Written by: Sarah Coles, MD and Tyler Coles

It’s getting harder to avoid omnipresent advertising for direct to consumer genetic testing. Sandwiched between podcast segments and scattered among your search results, you’ll find dozens of testing companies making promises in exchange for your, or even your dog’s, cheek swab. And the allure is understandable. Learn if you have perfect pitch, back hair, or an increased risk of developing Alzheimer disease. Uncover the secrets of your ancestry and the secrets of your eye color. At long last, we have a test that confirms you should lay off the milk and cheese. Amazingly, in that same report, you can discover if you carry BRCA. The availability of and demand for direct to consumer genetic testing has never been higher, and there is no sign the market has hit its peak.
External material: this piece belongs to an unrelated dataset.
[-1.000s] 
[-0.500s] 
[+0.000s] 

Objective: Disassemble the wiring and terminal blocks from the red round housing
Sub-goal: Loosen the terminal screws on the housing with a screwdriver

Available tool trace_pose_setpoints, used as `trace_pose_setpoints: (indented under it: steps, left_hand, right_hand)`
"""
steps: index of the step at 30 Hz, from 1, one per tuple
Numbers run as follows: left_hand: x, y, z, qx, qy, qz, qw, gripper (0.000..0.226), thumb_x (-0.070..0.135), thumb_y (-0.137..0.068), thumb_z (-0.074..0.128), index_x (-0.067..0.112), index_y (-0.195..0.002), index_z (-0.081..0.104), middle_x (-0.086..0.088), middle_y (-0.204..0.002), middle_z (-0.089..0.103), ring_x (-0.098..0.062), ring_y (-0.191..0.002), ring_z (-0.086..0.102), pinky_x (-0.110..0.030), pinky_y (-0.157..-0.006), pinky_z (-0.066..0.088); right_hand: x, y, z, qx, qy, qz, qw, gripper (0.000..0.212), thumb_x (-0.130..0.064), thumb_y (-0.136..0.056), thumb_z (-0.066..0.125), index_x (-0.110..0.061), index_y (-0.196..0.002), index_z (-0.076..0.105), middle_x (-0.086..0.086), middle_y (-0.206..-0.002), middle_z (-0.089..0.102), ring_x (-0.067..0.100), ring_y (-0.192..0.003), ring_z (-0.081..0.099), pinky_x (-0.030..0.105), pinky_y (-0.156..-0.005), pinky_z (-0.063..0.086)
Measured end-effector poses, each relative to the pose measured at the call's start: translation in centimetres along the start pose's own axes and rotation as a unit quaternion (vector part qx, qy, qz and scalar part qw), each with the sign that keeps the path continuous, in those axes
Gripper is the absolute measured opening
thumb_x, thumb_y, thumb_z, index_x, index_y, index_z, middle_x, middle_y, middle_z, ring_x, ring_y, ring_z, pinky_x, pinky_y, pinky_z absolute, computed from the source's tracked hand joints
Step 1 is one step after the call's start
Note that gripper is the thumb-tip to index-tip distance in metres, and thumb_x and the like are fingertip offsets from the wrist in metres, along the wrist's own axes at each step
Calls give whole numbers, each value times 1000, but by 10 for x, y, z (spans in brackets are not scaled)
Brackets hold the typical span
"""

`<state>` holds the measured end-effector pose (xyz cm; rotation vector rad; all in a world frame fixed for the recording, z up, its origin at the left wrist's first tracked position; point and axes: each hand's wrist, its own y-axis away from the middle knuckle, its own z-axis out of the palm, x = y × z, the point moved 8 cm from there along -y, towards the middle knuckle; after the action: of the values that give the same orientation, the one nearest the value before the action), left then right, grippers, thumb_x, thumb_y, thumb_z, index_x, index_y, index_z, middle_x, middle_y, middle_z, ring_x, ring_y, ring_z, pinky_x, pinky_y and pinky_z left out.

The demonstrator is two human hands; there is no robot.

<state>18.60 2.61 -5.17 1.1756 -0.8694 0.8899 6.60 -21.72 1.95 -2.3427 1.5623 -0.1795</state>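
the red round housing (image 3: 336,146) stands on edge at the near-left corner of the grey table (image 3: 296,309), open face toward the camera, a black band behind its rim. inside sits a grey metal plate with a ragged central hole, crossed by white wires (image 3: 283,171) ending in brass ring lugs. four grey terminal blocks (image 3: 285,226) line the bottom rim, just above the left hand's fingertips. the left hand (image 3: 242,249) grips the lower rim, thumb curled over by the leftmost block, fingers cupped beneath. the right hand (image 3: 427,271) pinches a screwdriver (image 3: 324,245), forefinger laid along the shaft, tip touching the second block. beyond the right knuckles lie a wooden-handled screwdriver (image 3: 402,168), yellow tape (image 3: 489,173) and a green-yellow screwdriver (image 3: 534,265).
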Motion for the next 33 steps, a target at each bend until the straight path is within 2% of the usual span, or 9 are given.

As physicians, we must approach this health trend as we would any other: do the benefits outweigh the risks and are our patients truly informed?

Direct to consumer (DTC) genetic tests are available for purchase online and in stores. In many cases, there is no requirement that customers consult a healthcare professional before participating. In exceptional cases where a physician order is required, such as when the customer is a minor, this order may be provided by a licensed clinician—contracted or employed by the testing company—after a questionnaire. Customers send in a DNA sample and receive their results directly from the company. The resulting report varies between providers, but often includes a wide variety of genetic information: making predictions about health, providing information about common traits, and offering information about ancestry. The testing process is designed to be as slick and painless as ordering the latest electronic gadget.

As physicians, we know that genetic testing is a complex process that includes significant history and risk assessment to properly order the tests and interpret the results. As part of the decision-making process prior to ordering any genetic test, physicians and genetics counselors routinely assess a patient’s risk for a disease state, prevention needs, current diagnoses, chronic and acute disease management, family history, and implications for family members and reproductive health. Detailed counseling and informed consent should be performed to discuss the risks and potential benefits of genetic testing. As medical science progresses in its understanding of the influence of genetics, it’s important to stress that many of these benefits are just probabilities, and that translating an “increased risk” into a plan of action for an individual patient is often impossible. Patients may find themselves with new unsettling questions and few answers.

Currently, DTC genetic testing is subject to limited regulation. There are no standards defining adequate informed consent nor requiring pre- or post-test counseling. Ethical concerns around genetic testing for individuals under the age of consent are unaddressed. The industry is not expected to prove analytical validity, clinical validity, or accuracy of their claims. For many tests, there is insufficient evidence to link a genetic marker to a particular trait or disease state, yet nothing stops companies from presenting these links as accepted medical facts. Even when genetic markers are well-linked to a disease state, there is no expectation that the results describe other factors which are likely to have far greater impact on disease risk, such as lifestyle, comorbid conditions, and environmental influences. With neither regulatory protections nor appropriate counseling, individuals may make important medical decisions based on inaccurate, incomplete, or misunderstood information.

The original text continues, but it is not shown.